People expect them to be cheaper than physical books, and that drives down prices. But the story’s not that simple — for one thing, digital publishers have the same problem that record labels do: piracy. And there’s just not the same stigma attached to pirating an e-book as there is to holding up a Barnes & Noble.
It turns out, though, that some publishers are doing pretty well despite the piracy problem. “We’ve had an incredible year,” says Sourcebooks president Dominique Raccah. “Last year was the best year in the company’s history. This year we beat that, which I didn’t think was even possible.” Raccah adds that her company is doing well because of digital publishing, not in spite of it. “It’s been an amazing ride,” she says.
It turns out there are some huge advantages — at least for publishers. A big one: the price of an e-book isn’t fixed the way it is with physical books. Ten years ago, a publisher would have sent out its books to the bookstore with the price stamped on the cover. After that, they were done — they couldn’t put it on sale to sell more books.
“The exciting thing about digital books is that we actually get to test and price differently,” Raccah says. “We can even price on a weekly basis.” Once publishers have this tool, the ability to adjust prices in an instant, they can do whatever they want with that tool — like use it to get publicity. That’s what Little, Brown did with presidential historian Robert Dallek’s book on John F. Kennedy, An Unfinished Life.
In the middle of November, Little, Brown dropped the price from 9.99 to 2.99 for 24 hours — the digital equivalent of a one day only sale. “That sparks sales, it gets people talking about it,” says Terry Adams, a publisher with Little, Brown. “You’ve just expanded the market.”
Dropping the price of An Unfinished Life did get people’s attention. “Here, we had an opportunity to increase the audience,” Adams says. The book — originally published in 2003 — launched itself back onto the bestseller list. And because Little, Brown could raise the price again, they weren’t stuck with a money-loser.
This kind of promotion leads to discovery — something that used to just happen in brick and mortar bookstores. But with fewer of those around, publishers are using price to create discovery. It’s like making music available for streaming, so that someone will discover an artist and buy a record.

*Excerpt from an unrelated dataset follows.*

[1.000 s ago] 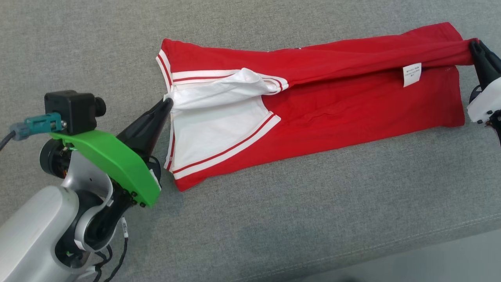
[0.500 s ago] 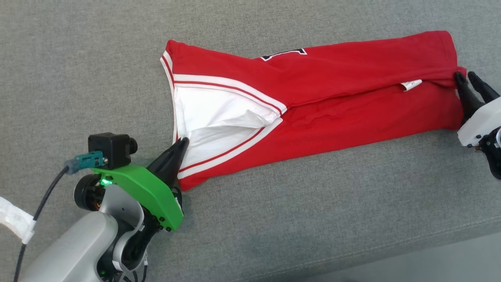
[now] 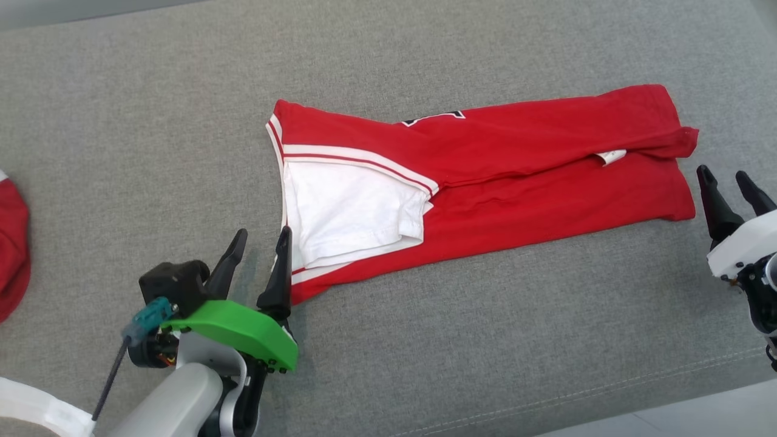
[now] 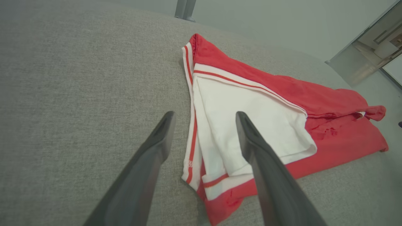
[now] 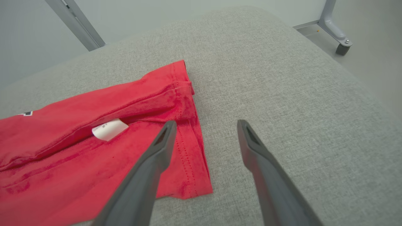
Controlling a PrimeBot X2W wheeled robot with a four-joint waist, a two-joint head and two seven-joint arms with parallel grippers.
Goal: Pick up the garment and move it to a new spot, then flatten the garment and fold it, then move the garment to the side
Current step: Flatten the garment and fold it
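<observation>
Left hand, right hand both let go of garment; fingers now spread.

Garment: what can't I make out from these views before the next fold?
- Black-and-white print on the garment: head view, mostly tucked under the top fold, unreadable.
- Care label: right wrist view, partly under the folded layer, text too small.
- Red cloth: cut off by the head view's left edge; can't tell what it is.
</observation>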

And speaking of music, if you read the new e-book 40 Years of Queen, — you’ll find it’s full of links. Links to iTunes, where you can buy the music you’ve been reading about. That’s another huge advantage of e-books: publishers can sell you things inside your book. It’s still quite rare, but that’s where digital publishing is headed.
But enough with the good news. There’s still one big problem putting pressure on publishers — besides thieves. A problem you may have noticed, actually, just in the past day or so.
“We actually don’t have a good gifting tradition yet for e-books,” says Dominique Raccah. Despite all the advances in reading technology, physical books are still the best Christmas presents.